Methods: A total of 271 patients with gastric cancer who underwent (18)F-FDG PET/CT and subsequent curative surgical resection were enrolled. All patients underwent follow-up for cancer recurrence with a mean duration of 24 ± 12 months. (18)F-FDG PET/CT images were visually assessed and, in patients with positive (18)F-FDG cancer uptake, the maximum standardized uptake value (SUV(max)) of cancer lesions was measured. (18)F-FDG PET/CT findings were tested as prognostic factors for cancer recurrence and compared with conventional prognostic factors. Furthermore, (18)F-FDG PET/CT findings were assessed as prognostic factors according to histopathological subtypes.
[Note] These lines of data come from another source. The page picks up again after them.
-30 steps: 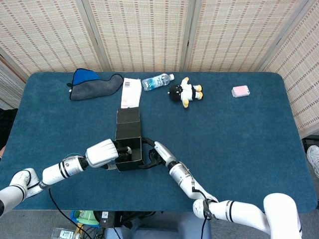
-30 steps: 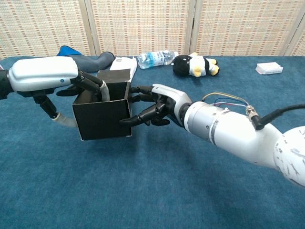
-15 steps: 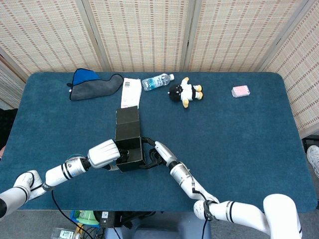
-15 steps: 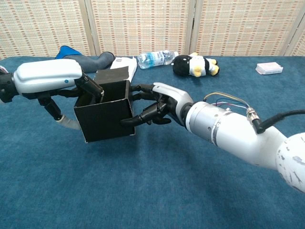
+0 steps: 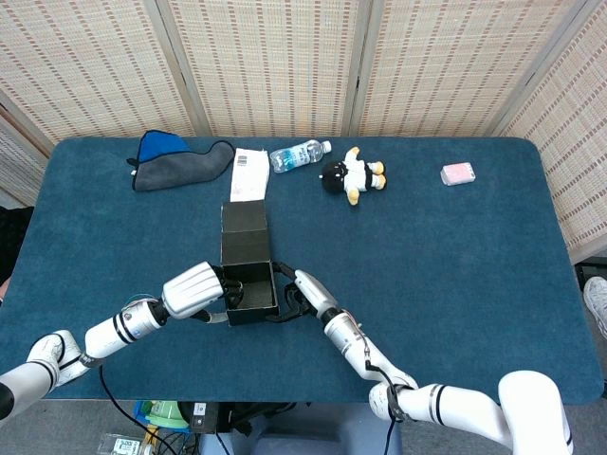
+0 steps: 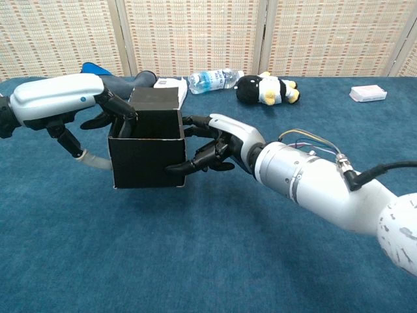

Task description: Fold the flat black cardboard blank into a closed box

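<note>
Bottle (image 5: 299,154), plush toy (image 5: 353,175), probably cloth (image 5: 175,163) behind the box (image 6: 147,156).

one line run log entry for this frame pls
stage: black cardboard box formed, top open | left hand grips left wall | right hand braces right wall | lid flap unfolded

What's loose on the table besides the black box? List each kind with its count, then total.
Cloth: 1
White paper slip: 1
Water bottle: 1
Plush penguin: 1
Small pink pack: 1
Total: 5
</note>
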Action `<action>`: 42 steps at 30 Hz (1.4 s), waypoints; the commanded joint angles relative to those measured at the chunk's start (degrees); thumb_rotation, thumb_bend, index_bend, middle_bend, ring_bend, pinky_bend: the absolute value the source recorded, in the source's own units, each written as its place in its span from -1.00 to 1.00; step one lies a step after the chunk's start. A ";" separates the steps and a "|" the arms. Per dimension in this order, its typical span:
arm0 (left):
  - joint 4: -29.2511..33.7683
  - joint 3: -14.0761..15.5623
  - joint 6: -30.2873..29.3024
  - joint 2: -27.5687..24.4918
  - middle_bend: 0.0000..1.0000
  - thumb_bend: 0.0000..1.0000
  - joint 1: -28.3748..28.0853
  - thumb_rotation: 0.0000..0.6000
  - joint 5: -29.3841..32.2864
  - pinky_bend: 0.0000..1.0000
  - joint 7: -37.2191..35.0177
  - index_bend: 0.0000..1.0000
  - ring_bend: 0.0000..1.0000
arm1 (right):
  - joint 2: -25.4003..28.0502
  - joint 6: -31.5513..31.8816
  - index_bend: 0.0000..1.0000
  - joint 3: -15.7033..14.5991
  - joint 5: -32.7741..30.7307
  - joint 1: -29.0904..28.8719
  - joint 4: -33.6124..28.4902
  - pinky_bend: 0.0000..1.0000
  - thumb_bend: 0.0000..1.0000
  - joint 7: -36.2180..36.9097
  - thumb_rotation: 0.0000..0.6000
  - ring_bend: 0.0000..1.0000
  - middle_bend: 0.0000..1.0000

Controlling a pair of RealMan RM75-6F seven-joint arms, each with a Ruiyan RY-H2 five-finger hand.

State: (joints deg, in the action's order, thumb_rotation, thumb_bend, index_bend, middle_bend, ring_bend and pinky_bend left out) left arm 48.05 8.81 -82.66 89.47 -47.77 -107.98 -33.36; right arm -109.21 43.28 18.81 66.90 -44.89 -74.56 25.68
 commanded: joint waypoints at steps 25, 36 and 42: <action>3.00 -1.51 1.35 -4.96 -0.84 -0.64 5.25 1.00 5.37 0.38 7.37 -0.95 0.08 | -0.26 0.43 -0.21 -1.61 -1.60 -0.07 4.05 1.00 -0.29 -5.58 1.00 0.53 -0.13; 1.24 -3.20 2.54 -5.21 -0.90 -0.64 8.26 1.00 9.10 0.38 6.59 -1.00 0.07 | -7.19 6.38 -0.27 -3.60 2.22 0.60 11.93 1.00 -0.40 -7.94 1.00 0.53 -0.32; 5.11 -2.93 6.46 -7.47 -1.00 -0.64 8.35 1.00 10.20 0.38 6.90 -1.00 0.07 | -7.86 6.74 -0.67 -3.56 3.05 0.90 12.46 1.00 -0.72 -7.49 1.00 0.51 -0.55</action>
State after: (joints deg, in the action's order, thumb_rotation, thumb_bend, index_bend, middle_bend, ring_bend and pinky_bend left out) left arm 51.63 5.82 -77.53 82.92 -39.40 -98.31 -26.68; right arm -117.13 50.20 15.23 69.95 -44.06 -62.00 18.10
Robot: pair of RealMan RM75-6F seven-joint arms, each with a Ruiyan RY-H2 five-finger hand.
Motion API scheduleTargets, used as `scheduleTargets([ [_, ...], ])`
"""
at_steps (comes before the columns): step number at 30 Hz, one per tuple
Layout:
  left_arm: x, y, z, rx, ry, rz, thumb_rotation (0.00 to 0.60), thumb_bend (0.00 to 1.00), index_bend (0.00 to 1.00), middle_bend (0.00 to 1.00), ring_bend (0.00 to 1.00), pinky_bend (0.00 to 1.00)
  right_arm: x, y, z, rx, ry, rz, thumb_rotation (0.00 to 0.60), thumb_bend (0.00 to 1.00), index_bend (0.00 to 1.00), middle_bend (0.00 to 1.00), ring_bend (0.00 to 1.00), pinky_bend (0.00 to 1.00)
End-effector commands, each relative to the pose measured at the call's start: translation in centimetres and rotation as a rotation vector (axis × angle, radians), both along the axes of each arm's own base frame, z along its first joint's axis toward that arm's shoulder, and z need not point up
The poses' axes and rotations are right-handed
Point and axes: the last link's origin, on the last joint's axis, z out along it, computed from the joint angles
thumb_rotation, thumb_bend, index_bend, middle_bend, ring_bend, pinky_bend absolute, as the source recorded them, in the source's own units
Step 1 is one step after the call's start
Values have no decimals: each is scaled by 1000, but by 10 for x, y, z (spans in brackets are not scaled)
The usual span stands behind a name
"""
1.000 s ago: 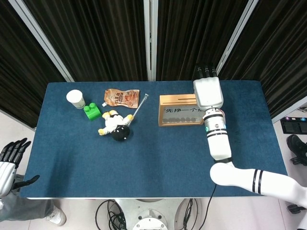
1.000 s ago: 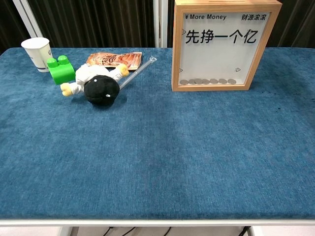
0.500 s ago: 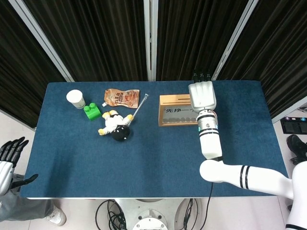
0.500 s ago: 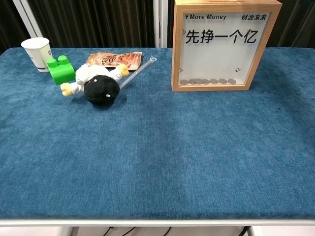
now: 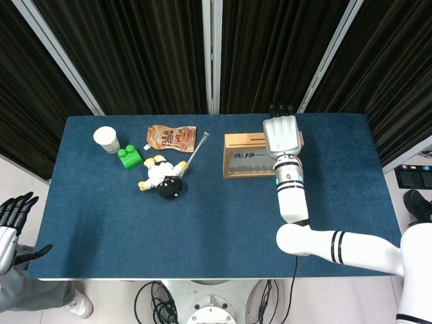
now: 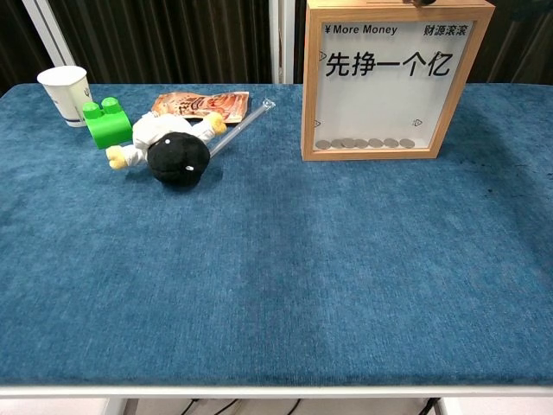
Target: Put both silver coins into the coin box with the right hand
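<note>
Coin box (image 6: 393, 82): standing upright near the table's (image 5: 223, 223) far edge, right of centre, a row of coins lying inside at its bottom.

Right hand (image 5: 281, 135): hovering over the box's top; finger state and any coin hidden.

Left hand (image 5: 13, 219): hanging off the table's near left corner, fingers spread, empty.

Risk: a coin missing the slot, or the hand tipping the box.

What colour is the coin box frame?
Light tan wood, around a white panel; the coin box shows best in the chest view.
</note>
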Motion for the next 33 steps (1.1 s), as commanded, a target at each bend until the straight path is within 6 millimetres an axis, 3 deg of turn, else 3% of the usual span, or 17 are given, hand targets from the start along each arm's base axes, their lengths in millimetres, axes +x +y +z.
scheduleTargets([
  [1, 0, 0, 0, 0, 0, 3, 600, 58, 56, 7, 0, 0, 0, 0, 0, 0, 0, 1, 600, 380, 759, 62, 0, 0],
  [33, -2, -1, 3, 2, -9, 0, 600, 59, 56, 7, 0, 0, 12, 3, -3, -40, 0, -107, 600, 381, 788, 78, 0, 0],
])
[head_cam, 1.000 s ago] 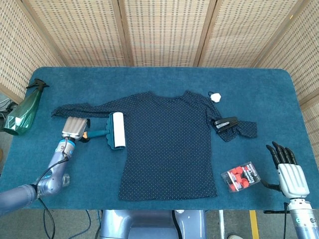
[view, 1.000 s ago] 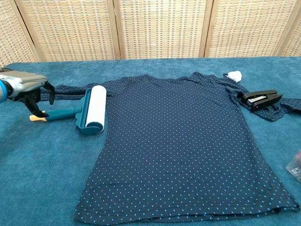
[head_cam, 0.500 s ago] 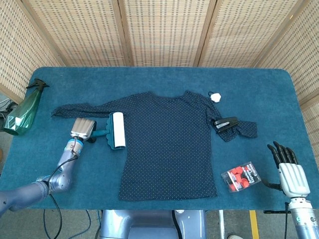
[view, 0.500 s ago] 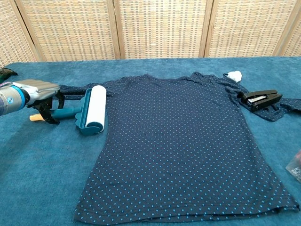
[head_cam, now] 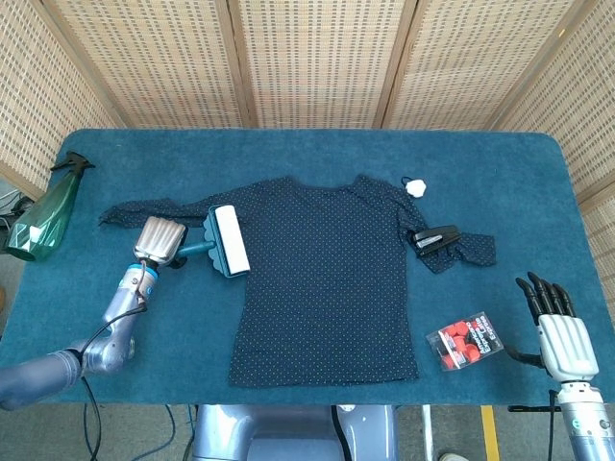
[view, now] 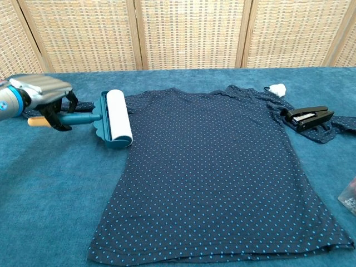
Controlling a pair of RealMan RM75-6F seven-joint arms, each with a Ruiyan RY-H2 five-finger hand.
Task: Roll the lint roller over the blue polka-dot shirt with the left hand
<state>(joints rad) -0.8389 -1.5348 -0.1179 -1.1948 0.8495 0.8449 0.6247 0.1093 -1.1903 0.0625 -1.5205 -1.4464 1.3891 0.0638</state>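
Note:
The blue polka-dot shirt (head_cam: pixel 327 279) (view: pixel 217 167) lies flat across the middle of the table. The lint roller (head_cam: pixel 227 242) (view: pixel 115 118), teal with a white roll and an orange handle tip, is lifted at the shirt's left edge. My left hand (head_cam: pixel 159 240) (view: pixel 43 95) grips its handle, fingers curled around it. My right hand (head_cam: pixel 561 336) rests at the table's front right, fingers apart and holding nothing; the chest view does not show it.
A green spray bottle (head_cam: pixel 48 213) lies at the far left. A black stapler (head_cam: pixel 436 236) (view: pixel 306 117) sits on the right sleeve, a small white object (head_cam: pixel 416 186) (view: pixel 277 88) near the collar, and a packet of red pieces (head_cam: pixel 465 341) at the front right.
My left hand closed on the roller's handle and raised it. The roller swung so its roll now sits at the shirt's left edge.

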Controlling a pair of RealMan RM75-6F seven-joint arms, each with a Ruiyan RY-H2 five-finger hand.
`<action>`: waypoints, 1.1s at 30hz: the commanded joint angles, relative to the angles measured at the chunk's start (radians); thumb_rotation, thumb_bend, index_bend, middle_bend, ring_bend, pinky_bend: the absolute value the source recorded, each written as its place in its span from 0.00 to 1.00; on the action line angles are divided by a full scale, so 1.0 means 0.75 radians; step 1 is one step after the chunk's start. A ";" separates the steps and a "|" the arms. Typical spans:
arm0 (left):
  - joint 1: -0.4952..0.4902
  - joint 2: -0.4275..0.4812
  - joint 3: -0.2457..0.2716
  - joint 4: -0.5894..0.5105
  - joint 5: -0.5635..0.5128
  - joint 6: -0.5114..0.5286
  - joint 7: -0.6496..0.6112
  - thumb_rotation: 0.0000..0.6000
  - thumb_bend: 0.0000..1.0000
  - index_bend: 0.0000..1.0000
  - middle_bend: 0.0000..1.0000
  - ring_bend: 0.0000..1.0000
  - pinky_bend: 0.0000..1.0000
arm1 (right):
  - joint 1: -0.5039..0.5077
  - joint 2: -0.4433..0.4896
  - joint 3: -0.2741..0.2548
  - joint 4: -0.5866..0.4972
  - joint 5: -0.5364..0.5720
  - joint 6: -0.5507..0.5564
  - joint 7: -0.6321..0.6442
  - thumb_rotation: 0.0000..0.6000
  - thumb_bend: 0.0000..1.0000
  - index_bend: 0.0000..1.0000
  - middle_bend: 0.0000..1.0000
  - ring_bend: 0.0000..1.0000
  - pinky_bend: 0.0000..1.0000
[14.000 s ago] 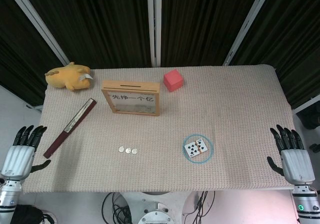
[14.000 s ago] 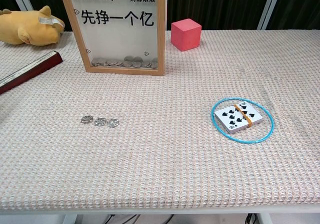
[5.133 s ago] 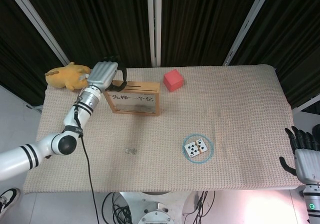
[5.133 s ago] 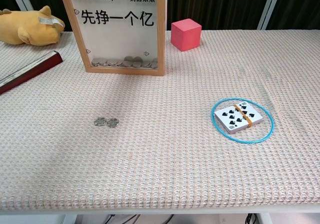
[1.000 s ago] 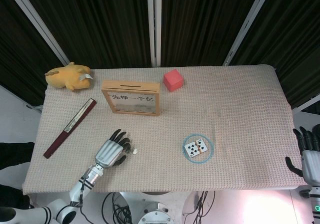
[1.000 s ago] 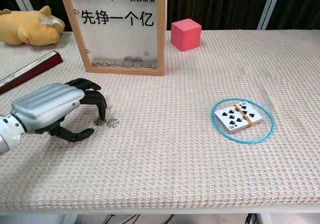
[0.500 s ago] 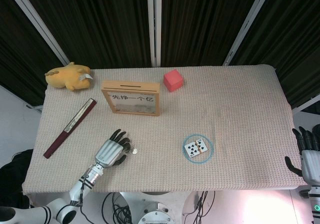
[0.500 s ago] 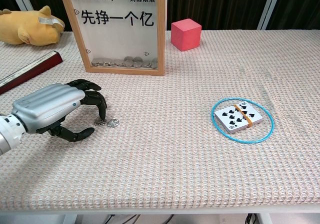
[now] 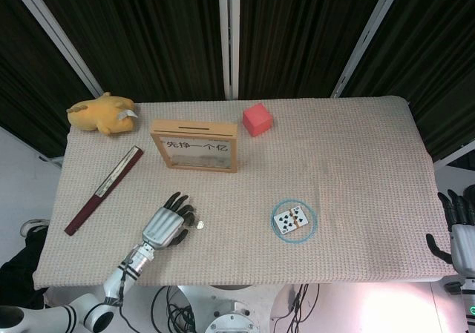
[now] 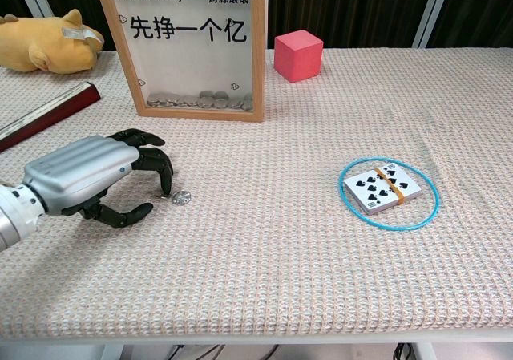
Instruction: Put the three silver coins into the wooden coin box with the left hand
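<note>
Coins are the measure: from the left, the left hand crouches on the mat, fingertips curled down where a second coin may lie hidden; whether it is pinched I cannot tell. Just right of them one silver coin lies bare. Farther back, the wooden coin box stands upright. By my judgement, at least one coin remains. The right hand idles off the table's edge, fingers apart

A table under a beige woven cloth, with things spread across it.
At the back stand a wooden coin box, a red cube and a yellow plush toy; a dark folded fan lies at the left, one silver coin near the front, playing cards inside a blue ring at the right.
</note>
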 commanded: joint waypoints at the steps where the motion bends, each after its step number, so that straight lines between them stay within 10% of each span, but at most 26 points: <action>1: -0.003 -0.003 -0.003 0.004 -0.001 -0.002 -0.004 1.00 0.25 0.42 0.24 0.04 0.02 | 0.000 0.001 0.001 0.001 0.001 -0.001 0.002 1.00 0.29 0.00 0.00 0.00 0.00; 33: -0.008 -0.151 0.003 0.300 0.135 0.180 -0.174 1.00 0.25 0.44 0.29 0.06 0.04 | 0.007 -0.007 -0.004 0.014 0.015 -0.033 0.000 1.00 0.29 0.00 0.00 0.00 0.00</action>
Results: Of 271 patients, 47 (17 %) had a recurrent event. Positive (18)F-FDG cancer uptake was shown in 149 patients (55 %). Tumour size, depth of invasion, presence of lymph node metastasis, positive (18)F-FDG uptake and SUV(max) were significantly associated with tumour recurrence in univariate analysis, while only depth of invasion, positive (18)F-FDG uptake and SUV(max) had significance in multivariate analysis. The 24-month recurrence-free survival rate was significantly higher in patients with negative (18)F-FDG uptake (95 %) than in those with positive (18)F-FDG uptake (74 %; p < 0.0001). In subgroup analysis, (18)F-FDG uptake was a significant prognostic factor in patients with tubular adenocarcinoma (p = 0.003) or poorly differentiated adenocarcinoma (p = 0.0001). However, only marginal significance was shown in patients with signet-ring cell carcinoma and mucinous carcinoma (p = 0.05).
Conclusion: (18)F-FDG uptake of gastric cancer is an independent and significant prognostic factor for tumour recurrence. (18)F-FDG PET/CT could provide effective information on the prognosis after surgical resection of gastric cancer, especially in tubular adenocarcinoma and poorly differentiated adenocarcinoma.